◆ EXERCISE OBJECTIVE:
For this exercise, reproduce the entries below exactly, but only from the line containing "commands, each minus" through the line containing "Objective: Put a", both included.

EXERCISE DATA: Begin

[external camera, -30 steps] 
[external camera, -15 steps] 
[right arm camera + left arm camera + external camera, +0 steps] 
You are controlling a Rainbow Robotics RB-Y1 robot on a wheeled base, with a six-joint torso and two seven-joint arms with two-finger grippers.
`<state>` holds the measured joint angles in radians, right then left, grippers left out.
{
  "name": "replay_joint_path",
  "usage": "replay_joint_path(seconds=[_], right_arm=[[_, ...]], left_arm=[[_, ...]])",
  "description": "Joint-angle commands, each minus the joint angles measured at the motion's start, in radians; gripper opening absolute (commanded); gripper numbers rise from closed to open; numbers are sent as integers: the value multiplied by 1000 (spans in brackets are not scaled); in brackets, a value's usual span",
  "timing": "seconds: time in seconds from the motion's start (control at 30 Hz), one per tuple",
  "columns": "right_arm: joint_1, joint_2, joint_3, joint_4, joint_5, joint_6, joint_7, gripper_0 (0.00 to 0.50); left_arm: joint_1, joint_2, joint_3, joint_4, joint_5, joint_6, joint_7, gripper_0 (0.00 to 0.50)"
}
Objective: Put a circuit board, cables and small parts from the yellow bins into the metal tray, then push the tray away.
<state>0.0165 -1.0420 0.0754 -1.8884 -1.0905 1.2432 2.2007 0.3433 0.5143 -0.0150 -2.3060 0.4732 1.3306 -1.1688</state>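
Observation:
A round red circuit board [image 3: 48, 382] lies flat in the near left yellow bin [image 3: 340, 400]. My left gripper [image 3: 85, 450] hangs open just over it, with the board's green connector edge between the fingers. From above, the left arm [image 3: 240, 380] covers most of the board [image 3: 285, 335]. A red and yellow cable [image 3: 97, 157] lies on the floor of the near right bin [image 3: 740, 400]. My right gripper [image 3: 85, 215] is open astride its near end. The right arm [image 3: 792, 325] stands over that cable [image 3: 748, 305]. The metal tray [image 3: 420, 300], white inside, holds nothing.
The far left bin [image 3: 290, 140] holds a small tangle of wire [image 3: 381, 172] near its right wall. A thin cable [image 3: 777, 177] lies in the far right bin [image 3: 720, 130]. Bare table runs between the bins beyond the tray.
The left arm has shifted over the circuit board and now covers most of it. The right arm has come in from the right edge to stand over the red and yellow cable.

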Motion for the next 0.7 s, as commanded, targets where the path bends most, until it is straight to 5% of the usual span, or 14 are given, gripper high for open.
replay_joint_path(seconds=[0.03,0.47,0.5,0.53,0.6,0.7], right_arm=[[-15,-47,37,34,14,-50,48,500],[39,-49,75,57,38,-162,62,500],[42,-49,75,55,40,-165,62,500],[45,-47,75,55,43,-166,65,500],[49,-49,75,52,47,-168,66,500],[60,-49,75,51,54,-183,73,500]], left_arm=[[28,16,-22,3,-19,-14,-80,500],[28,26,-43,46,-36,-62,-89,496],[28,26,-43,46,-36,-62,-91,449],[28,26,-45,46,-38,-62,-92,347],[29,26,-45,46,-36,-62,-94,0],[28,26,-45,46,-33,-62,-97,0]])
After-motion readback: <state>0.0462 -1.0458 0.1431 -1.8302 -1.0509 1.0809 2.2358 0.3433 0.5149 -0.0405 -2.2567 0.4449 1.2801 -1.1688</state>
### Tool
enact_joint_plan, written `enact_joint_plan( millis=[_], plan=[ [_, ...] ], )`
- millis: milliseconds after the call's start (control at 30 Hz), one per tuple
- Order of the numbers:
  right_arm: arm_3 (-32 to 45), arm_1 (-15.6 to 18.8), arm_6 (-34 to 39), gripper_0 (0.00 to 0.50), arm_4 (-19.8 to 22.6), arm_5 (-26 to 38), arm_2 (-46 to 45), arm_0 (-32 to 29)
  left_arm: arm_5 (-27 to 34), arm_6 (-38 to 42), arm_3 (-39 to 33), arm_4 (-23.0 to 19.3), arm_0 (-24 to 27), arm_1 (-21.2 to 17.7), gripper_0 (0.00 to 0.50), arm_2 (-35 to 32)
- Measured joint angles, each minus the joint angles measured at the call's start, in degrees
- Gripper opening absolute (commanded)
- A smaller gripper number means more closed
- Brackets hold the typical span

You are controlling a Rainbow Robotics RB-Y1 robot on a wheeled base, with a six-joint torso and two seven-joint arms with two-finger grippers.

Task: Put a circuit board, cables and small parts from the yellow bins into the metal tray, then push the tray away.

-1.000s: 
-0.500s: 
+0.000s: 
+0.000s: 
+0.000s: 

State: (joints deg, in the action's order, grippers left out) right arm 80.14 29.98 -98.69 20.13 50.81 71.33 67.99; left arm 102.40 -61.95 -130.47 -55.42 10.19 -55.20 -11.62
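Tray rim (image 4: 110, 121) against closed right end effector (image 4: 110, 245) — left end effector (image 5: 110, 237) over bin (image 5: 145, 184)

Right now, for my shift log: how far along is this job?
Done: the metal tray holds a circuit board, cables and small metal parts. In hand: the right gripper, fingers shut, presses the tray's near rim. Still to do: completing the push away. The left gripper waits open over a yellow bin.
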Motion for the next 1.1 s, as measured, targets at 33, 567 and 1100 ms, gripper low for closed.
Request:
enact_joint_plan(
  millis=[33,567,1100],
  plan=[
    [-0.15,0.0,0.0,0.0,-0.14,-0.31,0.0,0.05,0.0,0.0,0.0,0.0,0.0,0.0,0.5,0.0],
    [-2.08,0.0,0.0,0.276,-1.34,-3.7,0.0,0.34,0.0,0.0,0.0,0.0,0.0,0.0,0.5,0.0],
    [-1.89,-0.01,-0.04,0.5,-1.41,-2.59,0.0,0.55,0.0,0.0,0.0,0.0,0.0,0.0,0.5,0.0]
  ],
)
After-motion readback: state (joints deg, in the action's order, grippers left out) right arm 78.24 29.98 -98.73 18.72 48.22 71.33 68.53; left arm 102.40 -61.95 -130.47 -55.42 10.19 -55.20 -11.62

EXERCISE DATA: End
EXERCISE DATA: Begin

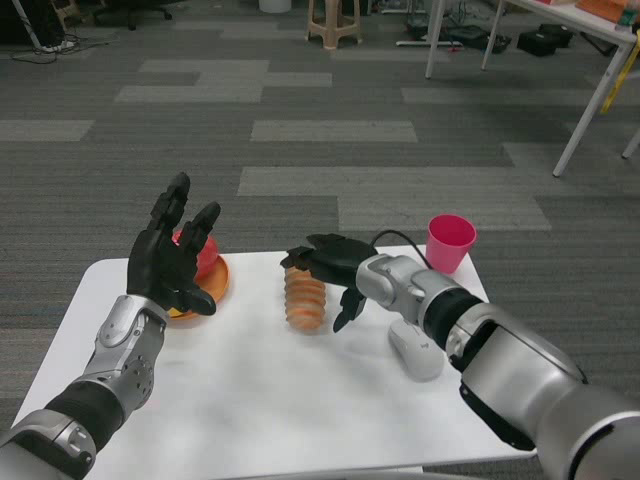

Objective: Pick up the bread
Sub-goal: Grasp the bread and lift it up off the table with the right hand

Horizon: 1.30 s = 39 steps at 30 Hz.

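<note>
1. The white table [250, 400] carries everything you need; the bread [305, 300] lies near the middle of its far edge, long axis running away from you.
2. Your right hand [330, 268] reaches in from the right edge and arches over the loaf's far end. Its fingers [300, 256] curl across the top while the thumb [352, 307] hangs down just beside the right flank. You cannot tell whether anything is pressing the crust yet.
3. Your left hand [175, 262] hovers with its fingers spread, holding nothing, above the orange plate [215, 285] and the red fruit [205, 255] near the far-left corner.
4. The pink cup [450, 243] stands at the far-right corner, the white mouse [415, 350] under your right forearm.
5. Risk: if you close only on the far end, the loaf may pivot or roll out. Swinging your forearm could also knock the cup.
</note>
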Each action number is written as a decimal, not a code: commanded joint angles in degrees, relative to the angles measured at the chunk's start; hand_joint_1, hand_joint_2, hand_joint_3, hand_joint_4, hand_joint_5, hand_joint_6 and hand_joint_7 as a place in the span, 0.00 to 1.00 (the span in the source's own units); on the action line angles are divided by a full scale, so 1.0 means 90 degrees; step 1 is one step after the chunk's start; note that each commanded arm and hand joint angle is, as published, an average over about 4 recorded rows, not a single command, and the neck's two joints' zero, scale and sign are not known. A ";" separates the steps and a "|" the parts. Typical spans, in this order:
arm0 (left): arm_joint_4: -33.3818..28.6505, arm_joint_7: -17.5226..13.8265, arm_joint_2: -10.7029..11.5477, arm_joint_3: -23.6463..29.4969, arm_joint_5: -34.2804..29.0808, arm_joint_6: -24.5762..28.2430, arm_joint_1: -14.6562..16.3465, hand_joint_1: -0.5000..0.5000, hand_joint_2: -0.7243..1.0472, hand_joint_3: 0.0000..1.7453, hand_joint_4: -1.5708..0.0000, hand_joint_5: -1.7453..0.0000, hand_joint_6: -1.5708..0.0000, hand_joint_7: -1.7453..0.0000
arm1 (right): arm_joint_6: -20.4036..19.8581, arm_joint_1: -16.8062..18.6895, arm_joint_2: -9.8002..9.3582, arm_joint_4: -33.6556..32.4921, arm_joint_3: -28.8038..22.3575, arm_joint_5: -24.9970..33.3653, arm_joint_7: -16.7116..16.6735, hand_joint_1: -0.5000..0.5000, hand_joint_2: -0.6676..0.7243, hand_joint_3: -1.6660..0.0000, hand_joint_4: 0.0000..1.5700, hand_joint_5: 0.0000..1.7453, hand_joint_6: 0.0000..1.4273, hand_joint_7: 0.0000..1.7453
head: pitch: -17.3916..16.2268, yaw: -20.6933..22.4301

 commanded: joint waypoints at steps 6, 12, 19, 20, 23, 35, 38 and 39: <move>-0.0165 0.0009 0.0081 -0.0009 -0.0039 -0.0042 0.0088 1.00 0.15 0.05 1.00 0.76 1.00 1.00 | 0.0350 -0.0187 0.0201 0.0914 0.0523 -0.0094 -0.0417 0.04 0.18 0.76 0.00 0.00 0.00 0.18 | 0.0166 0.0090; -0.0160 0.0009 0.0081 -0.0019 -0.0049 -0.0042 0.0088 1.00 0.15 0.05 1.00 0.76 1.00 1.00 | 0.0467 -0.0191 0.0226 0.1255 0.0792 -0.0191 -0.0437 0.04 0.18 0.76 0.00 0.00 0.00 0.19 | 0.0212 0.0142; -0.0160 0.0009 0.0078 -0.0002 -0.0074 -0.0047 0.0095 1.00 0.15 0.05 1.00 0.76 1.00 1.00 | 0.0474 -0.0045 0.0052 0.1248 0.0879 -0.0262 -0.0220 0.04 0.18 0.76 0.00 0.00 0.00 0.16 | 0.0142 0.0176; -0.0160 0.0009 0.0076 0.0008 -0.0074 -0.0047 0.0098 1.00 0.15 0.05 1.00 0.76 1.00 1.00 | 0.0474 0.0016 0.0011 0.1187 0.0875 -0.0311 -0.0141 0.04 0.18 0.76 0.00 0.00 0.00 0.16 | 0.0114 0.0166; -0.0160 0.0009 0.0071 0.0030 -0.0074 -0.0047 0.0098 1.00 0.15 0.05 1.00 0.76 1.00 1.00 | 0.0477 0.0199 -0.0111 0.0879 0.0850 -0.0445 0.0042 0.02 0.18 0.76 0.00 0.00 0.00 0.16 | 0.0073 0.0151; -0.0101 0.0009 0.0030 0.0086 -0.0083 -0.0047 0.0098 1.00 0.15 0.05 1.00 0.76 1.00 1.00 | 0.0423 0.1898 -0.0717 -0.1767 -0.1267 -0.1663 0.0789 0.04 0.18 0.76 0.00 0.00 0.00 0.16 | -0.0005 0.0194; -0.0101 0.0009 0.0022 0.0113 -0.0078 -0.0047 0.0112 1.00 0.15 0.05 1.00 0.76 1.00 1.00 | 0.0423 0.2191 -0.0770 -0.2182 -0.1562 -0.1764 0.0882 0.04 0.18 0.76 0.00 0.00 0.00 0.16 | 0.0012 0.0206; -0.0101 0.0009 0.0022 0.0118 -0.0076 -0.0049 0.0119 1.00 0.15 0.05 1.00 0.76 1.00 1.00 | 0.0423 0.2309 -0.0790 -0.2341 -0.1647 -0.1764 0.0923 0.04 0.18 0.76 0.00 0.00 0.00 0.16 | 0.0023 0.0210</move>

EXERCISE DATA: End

◆ ANSWER SECTION:
  "description": "Joint-angle commands, each minus the joint angles measured at the motion's start, in radians; gripper opening absolute (commanded); gripper numbers rise from closed to open; numbers are sent as integers: the value multiplied by 1000 (spans in brackets are not scaled); in brackets, a value's usual span",
  "timing": "seconds: time in seconds from the motion's start (control at 30 Hz), one per tuple",
  "columns": "right_arm: joint_1, joint_2, joint_3, joint_4, joint_5, joint_6, joint_7, gripper_0 (0.00 to 0.50); left_arm: joint_1, joint_2, joint_3, joint_4, joint_5, joint_6, joint_7, gripper_0 (0.00 to 0.50)"
}
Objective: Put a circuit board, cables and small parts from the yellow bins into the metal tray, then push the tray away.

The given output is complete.